=== Task description ===
Give back the listing word for word, from top to bottom.

=== Supplied information ===
------------------------------------------------------------

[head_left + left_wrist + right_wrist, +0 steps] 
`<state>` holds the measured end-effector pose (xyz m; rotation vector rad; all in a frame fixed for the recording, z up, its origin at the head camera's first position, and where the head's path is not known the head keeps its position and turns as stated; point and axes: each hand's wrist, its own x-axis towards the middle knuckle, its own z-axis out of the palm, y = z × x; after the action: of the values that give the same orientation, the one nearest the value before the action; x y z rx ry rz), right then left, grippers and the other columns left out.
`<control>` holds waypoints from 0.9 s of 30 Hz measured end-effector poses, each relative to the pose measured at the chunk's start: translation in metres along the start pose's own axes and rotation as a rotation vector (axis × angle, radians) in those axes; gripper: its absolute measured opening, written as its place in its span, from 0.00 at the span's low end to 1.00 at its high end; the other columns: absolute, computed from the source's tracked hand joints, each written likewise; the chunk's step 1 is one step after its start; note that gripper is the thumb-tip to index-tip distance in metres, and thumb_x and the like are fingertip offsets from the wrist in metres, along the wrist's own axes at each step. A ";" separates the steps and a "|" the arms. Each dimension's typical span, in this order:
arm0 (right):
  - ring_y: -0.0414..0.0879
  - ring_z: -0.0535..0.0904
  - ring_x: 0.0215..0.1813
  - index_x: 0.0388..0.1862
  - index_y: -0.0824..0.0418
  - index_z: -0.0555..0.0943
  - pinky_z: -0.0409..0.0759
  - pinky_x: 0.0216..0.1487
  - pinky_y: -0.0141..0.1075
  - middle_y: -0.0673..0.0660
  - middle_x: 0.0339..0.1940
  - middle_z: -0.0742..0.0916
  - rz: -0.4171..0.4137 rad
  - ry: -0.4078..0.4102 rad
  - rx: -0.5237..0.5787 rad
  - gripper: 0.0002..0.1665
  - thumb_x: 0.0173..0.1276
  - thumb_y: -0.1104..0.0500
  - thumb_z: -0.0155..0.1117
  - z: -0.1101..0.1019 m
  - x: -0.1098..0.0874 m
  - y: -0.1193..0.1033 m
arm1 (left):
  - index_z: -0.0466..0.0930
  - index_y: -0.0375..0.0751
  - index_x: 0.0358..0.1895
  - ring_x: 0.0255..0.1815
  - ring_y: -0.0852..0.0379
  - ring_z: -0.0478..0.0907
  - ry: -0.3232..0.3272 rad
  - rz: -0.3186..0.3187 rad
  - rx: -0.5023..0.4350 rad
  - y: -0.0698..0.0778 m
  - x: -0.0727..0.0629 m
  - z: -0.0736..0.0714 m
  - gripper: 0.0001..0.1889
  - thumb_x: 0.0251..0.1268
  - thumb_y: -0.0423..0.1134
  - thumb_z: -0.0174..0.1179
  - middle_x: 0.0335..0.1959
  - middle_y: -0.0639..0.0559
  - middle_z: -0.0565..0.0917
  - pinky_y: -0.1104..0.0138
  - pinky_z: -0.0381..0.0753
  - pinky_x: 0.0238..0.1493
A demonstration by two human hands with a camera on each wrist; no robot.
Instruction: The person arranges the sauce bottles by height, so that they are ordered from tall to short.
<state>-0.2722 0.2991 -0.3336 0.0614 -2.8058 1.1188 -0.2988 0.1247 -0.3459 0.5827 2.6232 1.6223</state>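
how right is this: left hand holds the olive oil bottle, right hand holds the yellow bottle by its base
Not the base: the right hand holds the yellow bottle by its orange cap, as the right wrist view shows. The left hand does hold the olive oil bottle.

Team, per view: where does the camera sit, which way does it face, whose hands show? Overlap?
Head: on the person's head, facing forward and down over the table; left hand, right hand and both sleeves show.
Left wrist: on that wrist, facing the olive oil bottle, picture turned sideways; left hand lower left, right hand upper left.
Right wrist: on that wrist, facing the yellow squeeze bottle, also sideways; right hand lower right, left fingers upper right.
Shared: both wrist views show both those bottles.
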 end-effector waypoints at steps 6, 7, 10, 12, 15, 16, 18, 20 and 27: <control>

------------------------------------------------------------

=== Reply to the task ===
[head_left + left_wrist + right_wrist, +0 steps] 
`<state>` holds the measured end-effector pose (xyz m; rotation vector rad; all in a frame fixed for the recording, z up, its origin at the head camera's first position, and where the head's path is not known the head keeps its position and turns as stated; point and axes: each hand's wrist, its own x-axis towards the middle knuckle, its own z-axis out of the palm, y = z × x; after the action: of the values that give the same orientation, the one nearest the value before the action; x y z rx ry rz), right then left, grippers and the other columns left out.
`<control>` holds waypoints from 0.9 s of 30 Hz measured end-effector poses, each relative to the pose measured at the chunk's start: translation in metres along the start pose's own axes and rotation as a rotation vector (axis × angle, radians) in those axes; gripper: its absolute measured opening, written as its place in its span, from 0.00 at the span's low end to 1.00 at its high end; the other columns: absolute, computed from the source's tracked hand joints, each written likewise; the chunk's step 1 is one step after its start; note that gripper is the thumb-tip to index-tip distance in metres, and thumb_x and the like are fingertip offsets from the wrist in metres, along the wrist's own axes at each step. A ";" separates the steps and a "|" the arms. Each dimension's typical span, in this order:
arm0 (right):
  - ring_y: -0.0414..0.0879
  - ring_z: -0.0535..0.0904
  - ring_x: 0.0215..0.1813
  - index_x: 0.0388..0.1862
  - index_y: -0.0824..0.0418
  - index_z: -0.0555..0.0943
  - pinky_z: -0.0409..0.0759
  - pinky_x: 0.0216..0.1487
  - pinky_y: -0.0141..0.1075
  - middle_y: -0.0673..0.0660
  - middle_x: 0.0339..0.1940
  - middle_z: -0.0742..0.0916
  - rz: -0.4171..0.4137 rad
  - ry: -0.4078..0.4102 rad
  - rx: -0.5237..0.5787 rad
  - gripper: 0.0002..0.1665
  - thumb_x: 0.0173..0.1276
  - thumb_y: -0.1104..0.0500
  - thumb_z: -0.0155..0.1117
  - z: -0.1101..0.1019 m
  - x: -0.1098..0.0874 m
  - y: -0.1193..0.1033 m
arm1 (left):
  - index_z: -0.0466..0.0930
  - index_y: -0.0375..0.0751
  - index_x: 0.0358..0.1895
  - ring_x: 0.0255..0.1815
  - ring_y: -0.0852..0.0379
  - ring_z: -0.0478..0.0907
  - ry: -0.3232..0.3272 rad
  - rz: -0.3186..0.3187 rad
  - rx: -0.5023..0.4350 rad
  - y: -0.0698..0.0778 m
  - x: -0.0727..0.0629 m
  - z: -0.0736..0.0714 m
  - gripper: 0.0001..0.1889
  - thumb_x: 0.0251..0.1268
  - thumb_y: -0.0423..0.1134
  - thumb_z: -0.0174..0.1179
  - middle_x: 0.0335..0.1959
  - middle_y: -0.0639..0.0559
  - middle_z: -0.0565..0.0917
  - pinky_y: -0.1104..0.0138
  - pinky_z: -0.0381..0.0753
  - pinky_x: 0.0238..0.1493
A demonstration by two human hands with a camera on each wrist; no robot.
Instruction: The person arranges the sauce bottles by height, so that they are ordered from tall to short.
<state>-0.2722 0.2991 -0.3336 0.0614 -2.8058 1.1188 -0.2988 0.1247 -0.3459 0.5827 2.6232 1.6223</state>
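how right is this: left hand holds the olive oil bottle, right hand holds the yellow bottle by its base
Not the base: the right hand holds the yellow bottle by its orange cap, as the right wrist view shows. The left hand does hold the olive oil bottle.

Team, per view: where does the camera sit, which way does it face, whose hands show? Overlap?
Head: on the person's head, facing forward and down over the table; left hand, right hand and both sleeves show.
Left wrist: on that wrist, facing the olive oil bottle, picture turned sideways; left hand lower left, right hand upper left.
Right wrist: on that wrist, facing the yellow squeeze bottle, also sideways; right hand lower right, left fingers upper right.
Shared: both wrist views show both those bottles.
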 end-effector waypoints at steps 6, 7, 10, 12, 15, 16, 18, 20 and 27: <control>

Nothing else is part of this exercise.